The PINK1 (phosphatase and tensin homologue-induced putative kinase 1)/Parkin-dependent mitochondrial quality control pathway mediates the clearance of damaged organelles, but appears to be disrupted in Parkinson's disease (PD) [Springer and Kahle (2011) Autophagy 7, 266-278]. Upon mitochondrial stress, PINK1 activates the E3 ubiquitin (Ub) ligase Parkin through phosphorylation of the Ub-like (UBL) domain of Parkin and of the small modifier Ub itself at a conserved residue [Sauvé and Gehring (2014) Cell Res. 24, 1025-1026]. Recently resolved partial crystal structures of Parkin showed a 'closed', auto-inhibited conformation, consistent with its notoriously weak enzymatic activity at steady state [Wauer and Komander (2013) EMBO J. 32, 2099-2112; Riley et al. (2013) Nat. Commun. 4, 1982; Trempe et al. (2013) Science 340, 1451-1455; Spratt et al. (2013) Nat. Commun. 4, 1983]. It has thus become clear that Parkin must undergo major structural rearrangements in order to unleash its catalytic functions. Recent published findings derived from X-ray structures and molecular modelling present a complete structural model of human Parkin at an all-atom resolution [Caulfield et al. (2014) PLoS Comput. Biol. 10, e1003935]. The results of the combined in silico simulations-based and experimental assay-based study indicates that PINK1-dependent Ser65 phosphorylation of Parkin is required for its activation and triggering of 'opening' conformations. Indeed, the obtained structures showed a sequential release of Parkin's intertwined domains and allowed docking of an Ub-charged E2 coenzyme, which could enable its enzymatic activity. In addition, using cell-based screening, select E2 enzymes that redundantly, cooperatively or antagonistically regulate Parkin's activation and/or enzymatic functions at different stages of the mitochondrial autophagy (mitophagy) process were identified [Fiesel et al. (2014) J. Cell Sci. 127, 3488-3504]. Other work that aims to pin-point the particular pathogenic dysfunctions of Parkin mis-sense mutations have been recently disseminated (Fabienne C. Fiesel, Thomas R. Caulfield, Elisabeth L. Moussaud-Lamodiere, Daniel F.A.R. Dourado, Kotaro Ogaki, Owen A. Ross, Samuel C. Flores, and Wolfdieter Springer, submitted). Such a structure-function approach provides the basis for the dissection of Parkin's regulation and a targeted drug design to identify small-molecule activators of this neuroprotective E3 Ub ligase.

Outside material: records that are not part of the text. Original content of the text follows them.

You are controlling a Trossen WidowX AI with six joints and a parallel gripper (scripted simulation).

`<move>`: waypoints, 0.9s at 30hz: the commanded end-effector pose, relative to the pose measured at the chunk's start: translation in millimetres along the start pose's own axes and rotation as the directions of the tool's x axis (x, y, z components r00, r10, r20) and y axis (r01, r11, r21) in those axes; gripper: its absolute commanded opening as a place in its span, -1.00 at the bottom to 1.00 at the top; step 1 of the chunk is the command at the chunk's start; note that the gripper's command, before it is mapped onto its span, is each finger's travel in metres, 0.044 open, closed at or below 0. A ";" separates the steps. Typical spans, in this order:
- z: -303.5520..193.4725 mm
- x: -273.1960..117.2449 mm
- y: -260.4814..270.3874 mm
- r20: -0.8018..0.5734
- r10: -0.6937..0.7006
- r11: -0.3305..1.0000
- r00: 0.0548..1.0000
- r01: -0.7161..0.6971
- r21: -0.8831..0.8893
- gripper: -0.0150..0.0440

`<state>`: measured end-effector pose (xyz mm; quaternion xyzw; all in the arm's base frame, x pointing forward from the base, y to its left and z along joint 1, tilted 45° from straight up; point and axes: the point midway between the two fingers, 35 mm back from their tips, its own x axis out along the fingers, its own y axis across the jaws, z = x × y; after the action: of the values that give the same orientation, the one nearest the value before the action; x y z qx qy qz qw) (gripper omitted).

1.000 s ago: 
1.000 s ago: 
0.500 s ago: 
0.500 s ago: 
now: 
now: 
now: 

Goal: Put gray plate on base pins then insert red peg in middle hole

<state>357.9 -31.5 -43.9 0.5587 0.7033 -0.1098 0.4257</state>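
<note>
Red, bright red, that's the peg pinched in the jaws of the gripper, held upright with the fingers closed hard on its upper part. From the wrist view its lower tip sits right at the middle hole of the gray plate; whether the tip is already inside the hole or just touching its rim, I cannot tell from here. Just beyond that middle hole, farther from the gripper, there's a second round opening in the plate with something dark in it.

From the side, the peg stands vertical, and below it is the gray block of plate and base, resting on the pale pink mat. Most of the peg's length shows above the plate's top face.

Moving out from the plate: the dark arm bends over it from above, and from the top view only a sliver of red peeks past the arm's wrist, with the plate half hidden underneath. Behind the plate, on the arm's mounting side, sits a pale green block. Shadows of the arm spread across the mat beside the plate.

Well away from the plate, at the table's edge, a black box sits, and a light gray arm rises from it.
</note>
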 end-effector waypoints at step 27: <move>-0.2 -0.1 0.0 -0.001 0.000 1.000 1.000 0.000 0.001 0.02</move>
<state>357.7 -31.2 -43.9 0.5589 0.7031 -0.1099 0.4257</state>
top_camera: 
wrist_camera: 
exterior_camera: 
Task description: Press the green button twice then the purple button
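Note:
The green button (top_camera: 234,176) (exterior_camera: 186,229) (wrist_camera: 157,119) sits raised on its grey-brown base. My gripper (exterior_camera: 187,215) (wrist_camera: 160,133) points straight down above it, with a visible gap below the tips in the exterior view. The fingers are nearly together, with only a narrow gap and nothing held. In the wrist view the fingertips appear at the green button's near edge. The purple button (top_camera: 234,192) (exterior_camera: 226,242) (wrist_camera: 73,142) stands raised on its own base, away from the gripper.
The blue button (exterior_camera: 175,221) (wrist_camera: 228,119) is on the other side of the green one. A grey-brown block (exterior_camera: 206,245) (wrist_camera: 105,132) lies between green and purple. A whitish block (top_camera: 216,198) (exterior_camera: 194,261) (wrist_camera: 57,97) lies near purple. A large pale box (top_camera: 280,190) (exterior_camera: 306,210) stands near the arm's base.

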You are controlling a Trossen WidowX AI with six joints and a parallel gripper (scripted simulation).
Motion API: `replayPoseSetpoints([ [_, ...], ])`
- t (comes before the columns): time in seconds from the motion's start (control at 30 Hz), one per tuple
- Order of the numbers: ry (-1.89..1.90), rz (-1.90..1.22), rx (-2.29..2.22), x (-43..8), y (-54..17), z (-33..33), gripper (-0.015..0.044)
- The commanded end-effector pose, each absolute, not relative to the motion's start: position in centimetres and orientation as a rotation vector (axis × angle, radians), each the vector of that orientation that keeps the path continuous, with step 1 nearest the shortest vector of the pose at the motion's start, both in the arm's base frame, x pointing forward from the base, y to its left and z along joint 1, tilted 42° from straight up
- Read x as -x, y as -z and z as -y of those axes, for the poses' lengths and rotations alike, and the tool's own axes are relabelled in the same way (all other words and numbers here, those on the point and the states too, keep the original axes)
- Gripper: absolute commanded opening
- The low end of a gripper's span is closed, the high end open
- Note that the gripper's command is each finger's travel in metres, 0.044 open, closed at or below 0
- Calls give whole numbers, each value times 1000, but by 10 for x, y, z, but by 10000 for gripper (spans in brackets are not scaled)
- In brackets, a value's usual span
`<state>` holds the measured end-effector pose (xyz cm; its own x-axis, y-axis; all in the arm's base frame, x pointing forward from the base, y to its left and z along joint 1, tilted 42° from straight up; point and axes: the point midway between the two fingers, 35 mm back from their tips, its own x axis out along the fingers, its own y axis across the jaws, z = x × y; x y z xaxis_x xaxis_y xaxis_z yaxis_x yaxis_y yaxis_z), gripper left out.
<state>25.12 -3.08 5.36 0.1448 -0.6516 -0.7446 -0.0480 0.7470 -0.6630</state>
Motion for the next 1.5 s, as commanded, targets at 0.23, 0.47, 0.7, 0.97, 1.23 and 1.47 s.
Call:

磷酸酶及张力蛋白同源物诱导的假定激酶1(PINK1)/帕金蛋白依赖性线粒体质量控制途径介导受损细胞器的清除,但在帕金森病(PD)中似乎受到破坏[施普林格和卡勒(2011年),《自噬》第7卷,第266 - 278页]。在线粒体应激时,PINK1通过磷酸化帕金蛋白的泛素样(UBL)结构域以及小修饰泛素自身的一个保守残基来激活E3泛素(Ub)连接酶帕金蛋白[索维和格林(2014年),《细胞研究》第24卷,第1025 - 1026页]。最近解析的帕金蛋白部分晶体结构显示出一种“封闭”的、自我抑制的构象,这与其在稳态时众所周知的较弱酶活性一致[瓦尔和科曼德(2013年),《欧洲分子生物学组织杂志》第32卷,第2099 - 2112页;莱利等人(2013年),《自然通讯》第4卷,第1982页;特伦普等人(2013年),《科学》第340卷,第1451 - 1455页;斯普拉特等人(2013年),《自然通讯》第4卷,第1983页]。因此很明显,帕金蛋白必须经历重大的结构重排才能释放其催化功能。最近发表的来自X射线结构和分子建模的研究结果呈现了全原子分辨率下人类帕金蛋白的完整结构模型[考菲尔德等人(2014年),《公共科学图书馆·计算生物学》第10卷,e1003935]。基于计算机模拟和实验分析相结合的研究结果表明,帕金蛋白的丝氨酸65位点依赖PINK1的磷酸化是其激活和触发“开放”构象所必需的。实际上,所获得的结构显示帕金蛋白相互缠绕的结构域依次释放,并允许对接一个携带泛素的E2辅酶,这可能使其具有酶活性。此外,通过基于细胞的筛选,鉴定出了在不同阶段的线粒体自噬(mitophagy)过程中以冗余、协同或拮抗方式调节帕金蛋白激活和/或酶功能的特定E2酶[菲塞尔等人(2014年),《细胞科学杂志》第127卷,第3488 - 3504页]。最近还发表了其他旨在确定帕金蛋白错义突变的特定致病功能障碍的研究(法比安娜·C·菲塞尔、托马斯·R·考菲尔德、伊丽莎白·L·穆索 - 拉莫迪埃、丹尼尔·F·A·R·杜拉多、小垣宏、欧文·A·罗斯、塞缪尔·C·弗洛雷斯和沃尔迪特·施普林格,已提交)。这种结构 - 功能方法为剖析帕金蛋白的调控以及识别这种神经保护E3泛素连接酶的小分子激活剂的靶向药物设计提供了基础。